The VanEck Vectors Russia ETF (NYSEArca: RSX) is up just slightly over the past month, but the largest Russia exchange traded fund is higher by nearly 25% year-to-date, making it one of the best-performing, non-leveraged, single-country emerging markets ETFs.
Analysts and market observers are increasingly bullish on Russia’s prospects as oil prices rebound and the country inches toward an economic recovery.
With the oil factor in mind and the energy sectors overweight position in ETFs like RSX and the iShares MSCI Russia Capped Index Fund (NYSEArca: ERUS), it might be logical to think that the more oil prices rally, the more investors would favor Russian stocks.

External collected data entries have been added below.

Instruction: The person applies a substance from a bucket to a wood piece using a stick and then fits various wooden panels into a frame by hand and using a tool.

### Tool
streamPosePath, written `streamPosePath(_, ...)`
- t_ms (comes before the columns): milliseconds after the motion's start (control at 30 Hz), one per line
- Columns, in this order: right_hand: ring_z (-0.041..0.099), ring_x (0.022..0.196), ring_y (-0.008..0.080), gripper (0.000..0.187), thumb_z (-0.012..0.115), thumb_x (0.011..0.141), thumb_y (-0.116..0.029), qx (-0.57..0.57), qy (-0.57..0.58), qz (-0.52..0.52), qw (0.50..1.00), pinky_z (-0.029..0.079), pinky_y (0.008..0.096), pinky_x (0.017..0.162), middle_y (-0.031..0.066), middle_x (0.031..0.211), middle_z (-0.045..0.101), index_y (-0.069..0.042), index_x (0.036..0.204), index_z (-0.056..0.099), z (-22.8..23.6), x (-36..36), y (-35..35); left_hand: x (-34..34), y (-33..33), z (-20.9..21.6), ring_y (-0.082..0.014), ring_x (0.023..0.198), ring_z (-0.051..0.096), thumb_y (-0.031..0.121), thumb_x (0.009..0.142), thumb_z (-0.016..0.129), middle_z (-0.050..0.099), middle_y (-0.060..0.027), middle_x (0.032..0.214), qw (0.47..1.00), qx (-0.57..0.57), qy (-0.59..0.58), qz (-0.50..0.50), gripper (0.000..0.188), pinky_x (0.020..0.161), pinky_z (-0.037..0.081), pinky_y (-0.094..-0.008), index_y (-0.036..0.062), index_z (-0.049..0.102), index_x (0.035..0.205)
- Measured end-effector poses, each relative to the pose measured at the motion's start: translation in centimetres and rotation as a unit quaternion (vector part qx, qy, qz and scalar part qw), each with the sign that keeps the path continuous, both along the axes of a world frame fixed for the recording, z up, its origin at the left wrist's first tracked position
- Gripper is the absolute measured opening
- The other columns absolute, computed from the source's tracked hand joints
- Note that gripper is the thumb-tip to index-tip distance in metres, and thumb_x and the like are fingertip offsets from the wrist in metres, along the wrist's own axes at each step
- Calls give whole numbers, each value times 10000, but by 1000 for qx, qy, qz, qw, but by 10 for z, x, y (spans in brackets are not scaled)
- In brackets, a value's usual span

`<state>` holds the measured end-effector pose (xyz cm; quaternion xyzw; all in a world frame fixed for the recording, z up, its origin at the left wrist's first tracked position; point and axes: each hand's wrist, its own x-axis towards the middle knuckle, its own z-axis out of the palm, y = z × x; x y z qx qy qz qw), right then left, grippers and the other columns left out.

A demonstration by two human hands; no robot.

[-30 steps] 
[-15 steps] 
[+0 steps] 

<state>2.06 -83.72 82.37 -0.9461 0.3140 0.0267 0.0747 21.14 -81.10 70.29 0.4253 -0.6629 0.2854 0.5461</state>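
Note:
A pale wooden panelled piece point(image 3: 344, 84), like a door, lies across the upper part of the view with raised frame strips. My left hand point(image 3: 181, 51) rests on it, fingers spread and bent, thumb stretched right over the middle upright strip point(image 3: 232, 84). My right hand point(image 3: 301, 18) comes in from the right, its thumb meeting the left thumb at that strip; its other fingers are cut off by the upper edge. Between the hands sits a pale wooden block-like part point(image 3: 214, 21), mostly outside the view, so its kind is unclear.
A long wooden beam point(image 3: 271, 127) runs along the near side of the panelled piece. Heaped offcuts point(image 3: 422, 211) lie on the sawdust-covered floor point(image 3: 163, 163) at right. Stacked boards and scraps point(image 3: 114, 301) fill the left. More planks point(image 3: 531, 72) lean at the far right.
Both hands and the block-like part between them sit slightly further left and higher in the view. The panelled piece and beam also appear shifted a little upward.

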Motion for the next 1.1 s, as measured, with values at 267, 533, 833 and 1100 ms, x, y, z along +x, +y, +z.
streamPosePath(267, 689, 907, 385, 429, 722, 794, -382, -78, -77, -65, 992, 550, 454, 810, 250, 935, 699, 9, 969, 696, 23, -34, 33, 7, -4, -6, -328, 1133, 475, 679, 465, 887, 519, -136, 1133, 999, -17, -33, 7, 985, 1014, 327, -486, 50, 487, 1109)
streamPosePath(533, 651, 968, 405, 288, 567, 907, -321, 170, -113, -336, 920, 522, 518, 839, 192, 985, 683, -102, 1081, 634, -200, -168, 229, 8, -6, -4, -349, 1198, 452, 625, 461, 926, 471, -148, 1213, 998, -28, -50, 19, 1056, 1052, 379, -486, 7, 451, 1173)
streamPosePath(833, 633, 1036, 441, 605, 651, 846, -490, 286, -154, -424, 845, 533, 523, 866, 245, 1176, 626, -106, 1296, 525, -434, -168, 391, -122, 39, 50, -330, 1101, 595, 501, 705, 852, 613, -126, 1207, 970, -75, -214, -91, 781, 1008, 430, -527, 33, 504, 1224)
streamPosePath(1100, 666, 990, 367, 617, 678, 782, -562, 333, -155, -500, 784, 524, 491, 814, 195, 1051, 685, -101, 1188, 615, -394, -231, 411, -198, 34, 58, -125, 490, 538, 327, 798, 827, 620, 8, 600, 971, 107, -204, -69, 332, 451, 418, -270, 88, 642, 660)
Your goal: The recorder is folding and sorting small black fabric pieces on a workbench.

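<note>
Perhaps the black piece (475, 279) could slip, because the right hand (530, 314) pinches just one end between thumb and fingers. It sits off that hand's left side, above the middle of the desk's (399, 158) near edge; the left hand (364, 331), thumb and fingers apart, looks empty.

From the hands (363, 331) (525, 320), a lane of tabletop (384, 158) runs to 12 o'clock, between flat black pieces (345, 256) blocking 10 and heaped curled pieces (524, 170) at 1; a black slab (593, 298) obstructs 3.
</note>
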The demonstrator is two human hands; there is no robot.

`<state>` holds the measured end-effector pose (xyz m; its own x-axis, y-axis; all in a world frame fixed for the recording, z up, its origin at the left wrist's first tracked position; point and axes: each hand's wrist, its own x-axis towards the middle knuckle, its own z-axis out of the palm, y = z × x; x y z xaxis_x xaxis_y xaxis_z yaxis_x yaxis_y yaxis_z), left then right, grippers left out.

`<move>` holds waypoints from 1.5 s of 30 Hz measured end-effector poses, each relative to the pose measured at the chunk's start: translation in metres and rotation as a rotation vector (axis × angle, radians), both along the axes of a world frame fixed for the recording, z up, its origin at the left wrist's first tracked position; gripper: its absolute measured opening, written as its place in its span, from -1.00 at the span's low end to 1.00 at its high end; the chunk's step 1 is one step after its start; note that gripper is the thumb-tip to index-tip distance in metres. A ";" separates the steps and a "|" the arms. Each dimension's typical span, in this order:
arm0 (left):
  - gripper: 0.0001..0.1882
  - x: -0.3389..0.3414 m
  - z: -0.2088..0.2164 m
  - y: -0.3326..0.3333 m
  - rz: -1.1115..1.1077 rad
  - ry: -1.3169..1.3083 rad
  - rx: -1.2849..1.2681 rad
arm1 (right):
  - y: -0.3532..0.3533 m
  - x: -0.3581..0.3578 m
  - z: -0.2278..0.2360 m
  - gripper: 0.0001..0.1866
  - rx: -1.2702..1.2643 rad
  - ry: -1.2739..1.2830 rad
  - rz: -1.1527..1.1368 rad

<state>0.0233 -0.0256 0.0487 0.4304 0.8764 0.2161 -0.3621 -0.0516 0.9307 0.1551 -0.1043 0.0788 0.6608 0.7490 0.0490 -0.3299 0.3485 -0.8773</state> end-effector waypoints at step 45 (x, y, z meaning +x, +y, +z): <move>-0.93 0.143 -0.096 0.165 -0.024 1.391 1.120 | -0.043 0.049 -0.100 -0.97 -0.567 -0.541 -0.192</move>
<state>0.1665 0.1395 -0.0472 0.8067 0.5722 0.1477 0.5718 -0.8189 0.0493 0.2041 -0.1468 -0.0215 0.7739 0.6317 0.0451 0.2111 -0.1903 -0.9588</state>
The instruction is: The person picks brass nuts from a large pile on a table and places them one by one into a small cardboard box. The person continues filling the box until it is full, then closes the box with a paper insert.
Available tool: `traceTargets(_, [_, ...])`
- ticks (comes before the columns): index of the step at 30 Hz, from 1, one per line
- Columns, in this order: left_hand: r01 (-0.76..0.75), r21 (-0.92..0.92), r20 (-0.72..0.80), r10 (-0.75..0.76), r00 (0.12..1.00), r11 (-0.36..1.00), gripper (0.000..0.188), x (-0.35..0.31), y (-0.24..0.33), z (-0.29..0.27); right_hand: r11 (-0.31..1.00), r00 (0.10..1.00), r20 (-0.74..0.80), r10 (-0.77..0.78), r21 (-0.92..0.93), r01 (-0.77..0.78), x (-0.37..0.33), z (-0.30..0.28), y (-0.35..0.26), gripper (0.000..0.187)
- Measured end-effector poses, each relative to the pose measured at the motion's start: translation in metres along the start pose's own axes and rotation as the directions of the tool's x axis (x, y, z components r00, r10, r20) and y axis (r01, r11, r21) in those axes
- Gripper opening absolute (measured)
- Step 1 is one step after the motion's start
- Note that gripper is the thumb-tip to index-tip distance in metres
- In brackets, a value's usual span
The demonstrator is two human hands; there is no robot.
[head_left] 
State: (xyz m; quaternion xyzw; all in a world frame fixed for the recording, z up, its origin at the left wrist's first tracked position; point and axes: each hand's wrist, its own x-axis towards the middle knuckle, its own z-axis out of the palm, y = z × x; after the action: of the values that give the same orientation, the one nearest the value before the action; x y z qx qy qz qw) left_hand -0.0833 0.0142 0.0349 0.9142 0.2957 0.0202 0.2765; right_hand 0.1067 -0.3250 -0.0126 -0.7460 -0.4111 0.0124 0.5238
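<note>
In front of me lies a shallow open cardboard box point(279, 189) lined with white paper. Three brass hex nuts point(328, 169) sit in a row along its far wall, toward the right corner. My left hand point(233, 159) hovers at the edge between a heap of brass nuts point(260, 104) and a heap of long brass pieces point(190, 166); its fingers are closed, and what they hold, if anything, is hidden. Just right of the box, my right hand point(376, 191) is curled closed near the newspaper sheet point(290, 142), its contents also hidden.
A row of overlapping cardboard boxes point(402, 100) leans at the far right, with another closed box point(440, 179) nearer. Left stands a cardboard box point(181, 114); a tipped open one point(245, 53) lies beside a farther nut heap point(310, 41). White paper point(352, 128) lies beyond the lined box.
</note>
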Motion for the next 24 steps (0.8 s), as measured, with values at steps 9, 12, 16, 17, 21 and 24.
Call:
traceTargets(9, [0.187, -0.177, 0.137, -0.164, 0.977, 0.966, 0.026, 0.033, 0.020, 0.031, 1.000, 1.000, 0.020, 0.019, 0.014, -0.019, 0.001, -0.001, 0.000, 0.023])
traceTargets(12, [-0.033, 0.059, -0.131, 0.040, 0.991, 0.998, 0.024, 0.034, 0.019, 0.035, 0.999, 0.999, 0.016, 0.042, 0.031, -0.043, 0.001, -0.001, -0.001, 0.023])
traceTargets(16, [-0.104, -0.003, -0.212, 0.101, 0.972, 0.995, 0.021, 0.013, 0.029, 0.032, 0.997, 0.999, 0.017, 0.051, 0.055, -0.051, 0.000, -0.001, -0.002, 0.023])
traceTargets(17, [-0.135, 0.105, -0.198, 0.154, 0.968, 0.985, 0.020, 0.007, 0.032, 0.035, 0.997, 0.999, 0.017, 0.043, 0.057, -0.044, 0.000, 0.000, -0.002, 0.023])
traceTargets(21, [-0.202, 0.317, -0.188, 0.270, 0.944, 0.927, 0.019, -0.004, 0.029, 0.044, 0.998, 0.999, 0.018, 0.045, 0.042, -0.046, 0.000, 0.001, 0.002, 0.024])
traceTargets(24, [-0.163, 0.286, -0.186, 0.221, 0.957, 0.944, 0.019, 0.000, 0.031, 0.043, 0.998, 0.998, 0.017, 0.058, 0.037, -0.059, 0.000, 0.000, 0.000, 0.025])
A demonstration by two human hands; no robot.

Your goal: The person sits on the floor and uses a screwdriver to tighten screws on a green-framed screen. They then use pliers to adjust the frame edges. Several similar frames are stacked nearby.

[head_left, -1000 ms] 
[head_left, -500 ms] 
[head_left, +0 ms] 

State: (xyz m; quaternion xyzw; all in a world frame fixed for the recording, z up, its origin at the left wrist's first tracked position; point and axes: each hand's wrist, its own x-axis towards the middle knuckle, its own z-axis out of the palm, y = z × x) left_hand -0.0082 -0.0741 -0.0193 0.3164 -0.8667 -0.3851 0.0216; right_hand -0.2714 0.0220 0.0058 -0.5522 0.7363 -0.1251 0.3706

However, Russia is one of the more volatile emerging markets so some investors might need some extra prodding to get involved with ETFs such as ERUS and RSX.
“J.P. Morgan upgraded Russia to overweight from neutral in its bullish emerging market outlook report released Tuesday, writing that ‘a potentially higher oil price range is the catalyst for upgrading Russia,’” reports Dimitra DeFotis for Barron’s.
Onlookers remain cautious over the market outlook. While President Vladimir Putin and other Russian politicians argue that the worst is over, the economy is expected to remain in a recession for the year. Russia’s GDP is expected to contract again this year, extending what is becoming a lengthy recession.